While it didn’t start off with as crazy hilarious of a meet-cute as Flirtasaurus did, when we got to that point, oh my gosh, I was dying laughing. It did start out with some funny suggestions by a real “Italian” on how some things were being pronounced wrong, like minestrone is min-es-tron. (As an Italian I can tell you that is not correct.) But then we got into Mabel describing what someone looked like, in her own thoughts, and I have to say, I am probably that bad at my descriptions. Something I have to work on when I’m writing my own stories. However that amused me because it is so me.
Another thing I loved was that we got some time with Calliope from Flirtasaurus, and some fun with her opinions on names and how they are not sexy. Because, Bert, yeah, not sexy. And the crazy part is that the guy’s full name was Robert. Who chooses Bert from Robert? And then when Wallace, or Wally as Mabel called him, kept “accidentally” calling him Ernie, gah!
So much about Mabel’s awkwardness is so much me. And the positivity thing. I’m not as bad as her, but still, I know I probably come off like that, when I’m not complaining myself. When she would all of a sudden be yelling? I seriously was laughing so hard throughout this book that at one point, one of my dogs who was sitting on my lap as I read, turned around and gave me a look like she wondered what was wrong with me. I wish I had been able to capture her expression with my camera because even thinking about that now gets me laughing again.

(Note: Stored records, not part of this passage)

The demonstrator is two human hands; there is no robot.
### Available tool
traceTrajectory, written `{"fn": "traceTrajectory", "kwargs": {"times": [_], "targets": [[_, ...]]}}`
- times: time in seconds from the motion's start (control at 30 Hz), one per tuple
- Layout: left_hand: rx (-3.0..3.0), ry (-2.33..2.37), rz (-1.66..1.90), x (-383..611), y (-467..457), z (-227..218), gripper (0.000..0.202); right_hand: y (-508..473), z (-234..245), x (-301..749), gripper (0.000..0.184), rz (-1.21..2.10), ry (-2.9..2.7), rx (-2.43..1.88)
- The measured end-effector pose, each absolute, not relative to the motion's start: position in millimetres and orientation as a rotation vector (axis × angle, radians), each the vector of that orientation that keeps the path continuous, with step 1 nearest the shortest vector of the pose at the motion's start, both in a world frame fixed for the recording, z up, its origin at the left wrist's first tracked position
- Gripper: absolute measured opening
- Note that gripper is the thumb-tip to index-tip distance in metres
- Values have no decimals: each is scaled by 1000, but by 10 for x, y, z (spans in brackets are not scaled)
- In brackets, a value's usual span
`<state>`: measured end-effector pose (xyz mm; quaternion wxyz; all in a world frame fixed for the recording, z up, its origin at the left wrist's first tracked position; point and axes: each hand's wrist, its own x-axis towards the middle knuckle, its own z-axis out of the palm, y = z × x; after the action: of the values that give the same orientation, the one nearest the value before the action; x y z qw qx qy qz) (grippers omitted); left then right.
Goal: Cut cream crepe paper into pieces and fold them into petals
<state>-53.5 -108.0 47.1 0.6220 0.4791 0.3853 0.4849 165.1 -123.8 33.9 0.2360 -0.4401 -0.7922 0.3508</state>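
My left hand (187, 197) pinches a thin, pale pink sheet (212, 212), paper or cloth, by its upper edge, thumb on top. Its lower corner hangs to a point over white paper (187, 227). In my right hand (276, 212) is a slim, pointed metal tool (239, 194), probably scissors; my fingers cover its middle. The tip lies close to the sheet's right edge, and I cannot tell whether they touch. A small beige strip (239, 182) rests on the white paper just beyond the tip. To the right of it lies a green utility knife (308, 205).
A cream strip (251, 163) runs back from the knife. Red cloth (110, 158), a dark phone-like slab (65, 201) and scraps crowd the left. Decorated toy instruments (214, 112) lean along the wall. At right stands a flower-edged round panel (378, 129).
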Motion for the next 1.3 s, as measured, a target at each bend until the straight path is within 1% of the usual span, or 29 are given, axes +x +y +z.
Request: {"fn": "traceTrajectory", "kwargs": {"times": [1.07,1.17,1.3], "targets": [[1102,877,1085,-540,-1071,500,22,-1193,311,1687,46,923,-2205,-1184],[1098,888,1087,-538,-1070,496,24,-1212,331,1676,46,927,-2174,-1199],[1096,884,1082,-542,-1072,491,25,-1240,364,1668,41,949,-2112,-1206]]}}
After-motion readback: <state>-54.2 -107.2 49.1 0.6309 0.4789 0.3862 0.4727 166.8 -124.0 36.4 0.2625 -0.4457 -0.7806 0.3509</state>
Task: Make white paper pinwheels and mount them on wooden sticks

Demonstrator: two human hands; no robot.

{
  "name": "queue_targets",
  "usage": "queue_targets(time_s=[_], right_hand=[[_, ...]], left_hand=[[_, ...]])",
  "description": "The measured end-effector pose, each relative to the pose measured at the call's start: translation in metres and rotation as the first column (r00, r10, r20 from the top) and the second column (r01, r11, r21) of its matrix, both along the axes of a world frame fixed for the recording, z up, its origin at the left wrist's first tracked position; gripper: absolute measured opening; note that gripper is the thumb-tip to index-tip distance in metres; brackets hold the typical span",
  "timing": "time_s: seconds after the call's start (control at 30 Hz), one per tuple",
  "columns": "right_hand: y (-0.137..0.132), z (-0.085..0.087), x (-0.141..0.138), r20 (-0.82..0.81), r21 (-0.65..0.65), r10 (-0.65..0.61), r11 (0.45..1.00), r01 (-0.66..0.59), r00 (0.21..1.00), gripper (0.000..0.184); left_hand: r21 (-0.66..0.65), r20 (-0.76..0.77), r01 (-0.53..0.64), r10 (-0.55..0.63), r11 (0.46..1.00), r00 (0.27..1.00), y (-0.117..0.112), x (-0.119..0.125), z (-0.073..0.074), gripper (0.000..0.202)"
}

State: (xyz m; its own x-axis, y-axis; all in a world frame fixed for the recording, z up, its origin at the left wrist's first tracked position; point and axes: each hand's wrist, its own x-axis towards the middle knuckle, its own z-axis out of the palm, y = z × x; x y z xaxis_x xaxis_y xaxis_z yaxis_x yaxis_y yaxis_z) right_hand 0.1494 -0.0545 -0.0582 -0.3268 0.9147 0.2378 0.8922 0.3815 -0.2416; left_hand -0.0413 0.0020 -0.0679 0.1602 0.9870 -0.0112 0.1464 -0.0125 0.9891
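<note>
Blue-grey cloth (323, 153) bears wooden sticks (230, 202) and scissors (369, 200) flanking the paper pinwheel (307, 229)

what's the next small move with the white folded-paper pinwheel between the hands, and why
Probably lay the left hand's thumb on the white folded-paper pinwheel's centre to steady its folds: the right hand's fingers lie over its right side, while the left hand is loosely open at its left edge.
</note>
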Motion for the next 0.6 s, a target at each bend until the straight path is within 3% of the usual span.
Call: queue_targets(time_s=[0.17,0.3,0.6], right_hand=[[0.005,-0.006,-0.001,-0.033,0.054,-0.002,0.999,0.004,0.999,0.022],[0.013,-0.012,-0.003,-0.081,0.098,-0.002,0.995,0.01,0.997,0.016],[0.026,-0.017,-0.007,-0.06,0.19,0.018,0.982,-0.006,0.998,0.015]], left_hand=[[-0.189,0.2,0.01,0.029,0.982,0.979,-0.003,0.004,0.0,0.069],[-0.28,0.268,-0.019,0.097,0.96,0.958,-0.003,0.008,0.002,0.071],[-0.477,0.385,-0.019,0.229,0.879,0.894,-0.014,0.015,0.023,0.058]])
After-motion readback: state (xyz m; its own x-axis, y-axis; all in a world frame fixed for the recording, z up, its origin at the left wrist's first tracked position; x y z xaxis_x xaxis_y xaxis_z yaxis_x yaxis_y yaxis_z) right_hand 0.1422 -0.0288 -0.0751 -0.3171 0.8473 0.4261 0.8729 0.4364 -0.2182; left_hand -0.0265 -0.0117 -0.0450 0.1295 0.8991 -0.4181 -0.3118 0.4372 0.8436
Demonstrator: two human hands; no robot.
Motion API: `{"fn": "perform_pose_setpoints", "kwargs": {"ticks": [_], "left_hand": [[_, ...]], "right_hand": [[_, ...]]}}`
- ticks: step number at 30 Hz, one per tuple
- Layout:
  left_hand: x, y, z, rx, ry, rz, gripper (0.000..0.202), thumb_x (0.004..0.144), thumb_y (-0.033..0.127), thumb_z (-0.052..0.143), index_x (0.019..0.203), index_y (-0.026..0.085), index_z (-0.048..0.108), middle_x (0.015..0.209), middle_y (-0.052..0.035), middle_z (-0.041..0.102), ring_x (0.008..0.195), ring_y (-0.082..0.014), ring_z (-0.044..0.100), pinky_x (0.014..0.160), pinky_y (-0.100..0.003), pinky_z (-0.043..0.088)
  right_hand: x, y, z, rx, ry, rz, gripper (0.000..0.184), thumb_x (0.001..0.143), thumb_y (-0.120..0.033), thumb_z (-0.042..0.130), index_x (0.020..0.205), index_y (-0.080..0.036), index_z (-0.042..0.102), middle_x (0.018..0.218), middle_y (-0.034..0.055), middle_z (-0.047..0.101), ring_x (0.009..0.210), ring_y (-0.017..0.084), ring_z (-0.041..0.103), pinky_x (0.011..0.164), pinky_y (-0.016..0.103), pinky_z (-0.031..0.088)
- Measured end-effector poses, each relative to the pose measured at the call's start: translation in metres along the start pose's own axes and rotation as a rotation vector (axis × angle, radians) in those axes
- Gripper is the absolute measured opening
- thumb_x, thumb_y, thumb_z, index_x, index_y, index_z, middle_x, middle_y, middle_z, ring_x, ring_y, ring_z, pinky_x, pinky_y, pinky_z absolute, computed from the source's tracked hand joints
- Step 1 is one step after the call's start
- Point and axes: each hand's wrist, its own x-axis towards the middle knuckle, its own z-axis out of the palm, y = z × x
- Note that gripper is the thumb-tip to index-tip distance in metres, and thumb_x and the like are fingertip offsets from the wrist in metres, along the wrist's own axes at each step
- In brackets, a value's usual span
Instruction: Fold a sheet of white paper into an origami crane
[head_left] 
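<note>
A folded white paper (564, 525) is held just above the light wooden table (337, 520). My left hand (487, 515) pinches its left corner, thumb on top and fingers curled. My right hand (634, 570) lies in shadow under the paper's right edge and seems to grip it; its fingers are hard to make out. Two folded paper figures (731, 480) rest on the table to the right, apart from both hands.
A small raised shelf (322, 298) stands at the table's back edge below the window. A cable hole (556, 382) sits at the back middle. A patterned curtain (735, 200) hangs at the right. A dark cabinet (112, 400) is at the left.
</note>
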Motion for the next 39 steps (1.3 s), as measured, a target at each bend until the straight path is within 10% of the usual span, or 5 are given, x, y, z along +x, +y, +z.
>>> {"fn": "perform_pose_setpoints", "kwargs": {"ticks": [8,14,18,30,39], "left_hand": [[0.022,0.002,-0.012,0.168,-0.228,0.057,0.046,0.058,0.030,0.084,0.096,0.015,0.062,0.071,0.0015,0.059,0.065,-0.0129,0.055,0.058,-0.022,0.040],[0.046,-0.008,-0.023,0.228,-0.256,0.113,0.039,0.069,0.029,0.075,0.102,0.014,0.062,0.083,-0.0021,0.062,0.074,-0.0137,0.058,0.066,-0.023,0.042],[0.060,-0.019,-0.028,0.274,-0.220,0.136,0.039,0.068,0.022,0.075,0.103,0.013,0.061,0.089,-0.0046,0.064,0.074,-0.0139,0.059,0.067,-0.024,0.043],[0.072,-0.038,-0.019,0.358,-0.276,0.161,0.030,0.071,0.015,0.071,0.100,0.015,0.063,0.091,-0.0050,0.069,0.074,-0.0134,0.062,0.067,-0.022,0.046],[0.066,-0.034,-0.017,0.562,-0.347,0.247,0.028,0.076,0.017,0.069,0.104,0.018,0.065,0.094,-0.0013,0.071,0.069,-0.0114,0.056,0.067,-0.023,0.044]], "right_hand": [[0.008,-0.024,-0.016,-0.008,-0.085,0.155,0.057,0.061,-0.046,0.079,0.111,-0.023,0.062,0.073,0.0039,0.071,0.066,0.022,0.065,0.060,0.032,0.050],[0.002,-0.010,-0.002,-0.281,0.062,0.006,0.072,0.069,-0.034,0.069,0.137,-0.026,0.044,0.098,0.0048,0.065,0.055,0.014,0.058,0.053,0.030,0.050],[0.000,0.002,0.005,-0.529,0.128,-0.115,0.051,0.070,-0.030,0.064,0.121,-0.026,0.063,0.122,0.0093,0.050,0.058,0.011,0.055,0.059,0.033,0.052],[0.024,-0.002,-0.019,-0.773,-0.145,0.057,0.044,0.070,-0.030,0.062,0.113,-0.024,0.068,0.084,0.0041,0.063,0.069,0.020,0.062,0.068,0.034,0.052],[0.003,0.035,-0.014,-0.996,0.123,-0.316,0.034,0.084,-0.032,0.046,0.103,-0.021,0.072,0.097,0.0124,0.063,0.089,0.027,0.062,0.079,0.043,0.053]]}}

So this will probably go down as one of my top books of 2021, and the little tidbit that there will be one more book after this, Sharkbait I think it is called, totally made my night when I finished! Now I have to share some of the parts that made me stop reading because I was laughing so hard. First of all when Calliope talked about the age of 33 being the “Jesus year” because that is what age Jesus was when he all of a sudden became the messiah and did a bunch of miracles, etc. Calliope’s man, Ralph, is one of the girl’s brother, so she called herself a “brotherf***er”. And some quotes (might not be word for word perfect to save time and space):
“I guess my therapist is rubbing off on me.” “You should never let your therapist rub one off on you!”
“Is that a tear?” “No way! It’s just eye sweat!”
“May I have a word with you?” “Which one?” – this one I want to start using myself!
About the Author:
Erin Mallon’s debut romantic comedy novel, Flirtasaurus, releases in July 2020. She is an award-winning narrator of over 450 books and an accomplished playwright and producer in New York City. She has written over 40 plays, which have been produced Off-Broadway and all over the country, including These Walls Can Talk, a raucous theatrical love letter to the romance audiobook community. She lives in a little yellow house on the outskirts of NYC with her husband and Three J’s.